The paper was written in collaboration with researchers at Los Alamos National Laboratory and the National Institute of Standards and Technology in the US

Drug reverses age-related cognitive decline within days

Rapid mental rejuvenation in old mice suggests age-related losses may be broadly reversible 

UNIVERSITY OF CALIFORNIA - SAN FRANCISCO

Research News

Just a few doses of an experimental drug can reverse age-related declines in memory and mental flexibility in mice, according to a new study by UC San Francisco scientists. The drug, called ISRIB, has already been shown in laboratory studies to restore memory function months after traumatic brain injury (TBI), reverse cognitive impairments in Down Syndrome , prevent noise-related hearing loss, fight certain types of prostate cancer , and even enhance cognition in healthy animals.

In the new study, published December 1, 2020 in the open-access journal eLife , researchers showed rapid restoration of youthful cognitive abilities in aged mice, accompanied by a rejuvenation of brain and immune cells that could help explain improvements in brain function.

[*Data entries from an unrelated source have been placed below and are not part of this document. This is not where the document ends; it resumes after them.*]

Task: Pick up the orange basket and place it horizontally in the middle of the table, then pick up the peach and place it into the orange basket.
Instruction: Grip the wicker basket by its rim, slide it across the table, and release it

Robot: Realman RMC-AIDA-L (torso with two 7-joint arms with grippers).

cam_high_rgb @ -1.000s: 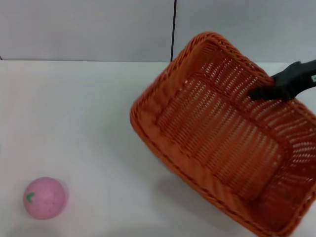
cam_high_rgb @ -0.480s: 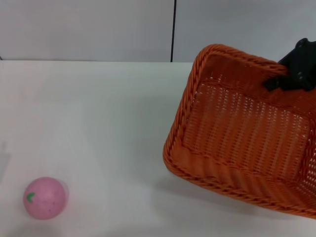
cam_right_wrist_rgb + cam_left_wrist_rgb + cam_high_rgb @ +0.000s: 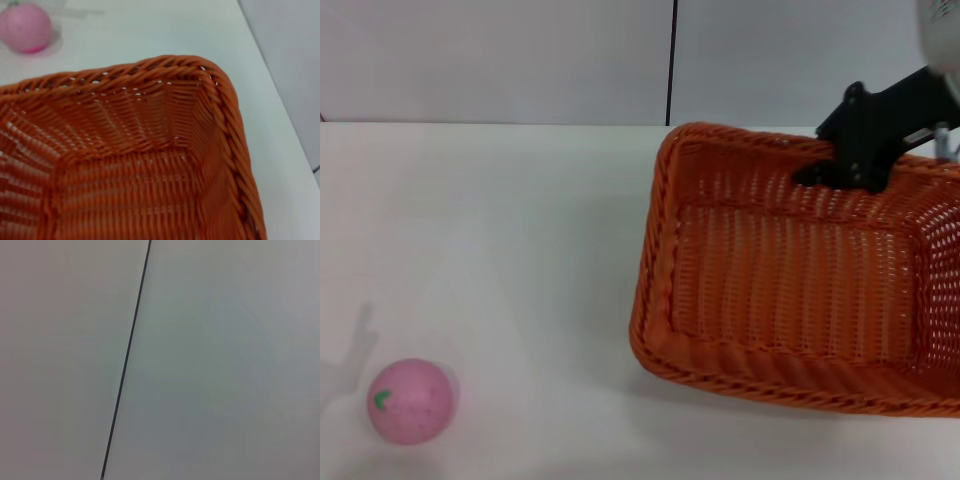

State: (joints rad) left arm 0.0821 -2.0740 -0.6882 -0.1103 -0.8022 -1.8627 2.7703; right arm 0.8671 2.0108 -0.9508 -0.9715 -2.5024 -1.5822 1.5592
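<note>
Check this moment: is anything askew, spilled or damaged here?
Only the orange basket looks off: it sits at the table's right side, running past the head view's edge, with the right gripper clamped on its far rim. The peach lies intact, apart.

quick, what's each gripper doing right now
Right gripper: shut on the far rim of the orange basket.
Left gripper: not in view.

The orange basket [image 3: 800, 290] is a big woven one with a braided rim, on the right half of the table [image 3: 520, 250], its opening up. The peach [image 3: 410, 400] is small, pink and round, near the table's front left corner.
</note>
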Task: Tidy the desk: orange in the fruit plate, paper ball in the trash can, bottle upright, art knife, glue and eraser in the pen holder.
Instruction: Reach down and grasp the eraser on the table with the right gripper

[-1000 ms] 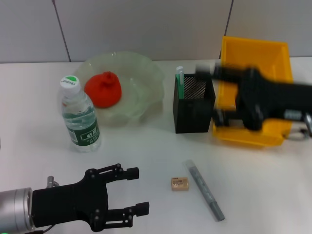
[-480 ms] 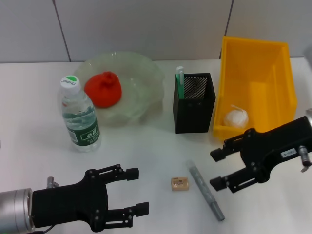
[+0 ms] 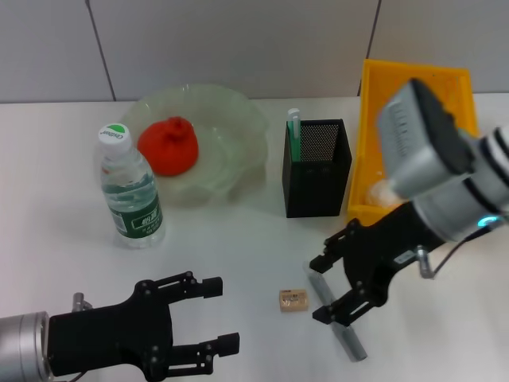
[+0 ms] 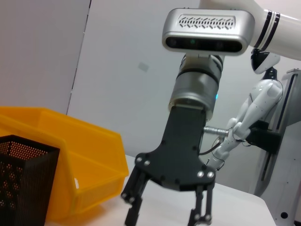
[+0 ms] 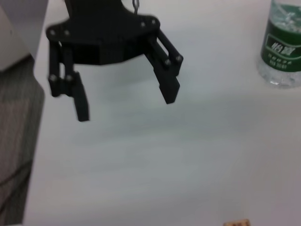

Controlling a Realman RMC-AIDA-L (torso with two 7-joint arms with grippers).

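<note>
Right claw [image 3: 324,288], fingers spread, now hangs directly over the upper end of the art knife [image 3: 337,314], one finger on either side of it; half a second earlier it was farther to the right, clear of the knife, and a second earlier it was up beside the trash can [image 3: 417,95]. Whether the fingertips touch the desk [image 3: 238,247] cannot be told. Left claw [image 3: 213,314], also spread and holding nothing, sits at the near left edge of the desk, almost unmoved across the three moments. In the left wrist view the right claw [image 4: 164,217] appears farther off, fingers apart, pointing down.

Eraser [image 3: 293,300] lies flat just left of the knife, between the two claws, in its earlier place. Bottle [image 3: 130,188] stands upright at the left. Orange [image 3: 169,145] rests in the pale green fruit plate [image 3: 238,127]. Black mesh pen holder [image 3: 316,167] stands just beside the yellow trash can, with a green-and-white glue stick [image 3: 294,131] upright in its left corner. Paper ball [image 3: 383,191] lies inside the can, partly hidden by the right arm.

The desk is plain white; behind it runs a grey panelled wall [image 3: 238,40].
</note>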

"ISRIB's extremely rapid effects show for the first time that a significant component of age-related cognitive losses may be caused by a kind of reversible physiological "blockage" rather than more permanent degradation," said Susanna Rosi , PhD, Lewis and Ruth Cozen Chair II and professor in the departments of Neurological Surgery and of Physical Therapy and Rehabilitation Science (http://ptrehab.ucsf.edu/) .

"The data suggest that the aged brain has not permanently lost essential cognitive capacities, as was commonly assumed, but rather that these cognitive resources are still there but have been somehow blocked, trapped by a vicious cycle of cellular stress," added Peter Walter , PhD, a professor in the UCSF Department of Biochemistry and Biophysics and a Howard Hughes Medical Institute investigator. "Our work with ISRIB demonstrates a way to break that cycle and restore cognitive abilities that had become walled off over time."

Could Rebooting Cellular Protein Production Hold the Key to Aging and Other Diseases?

Walter has won numerous scientific awards, including the Breakthrough , Lasker  and Shaw  prizes, for his decades-long studies of cellular stress responses. ISRIB, discovered in 2013 in Walter's lab, works by rebooting cells' protein production machinery after it gets throttled by one of these stress responses -- a cellular quality control mechanism called the integrated stress response (ISR; ISRIB stands for ISR InhiBitor).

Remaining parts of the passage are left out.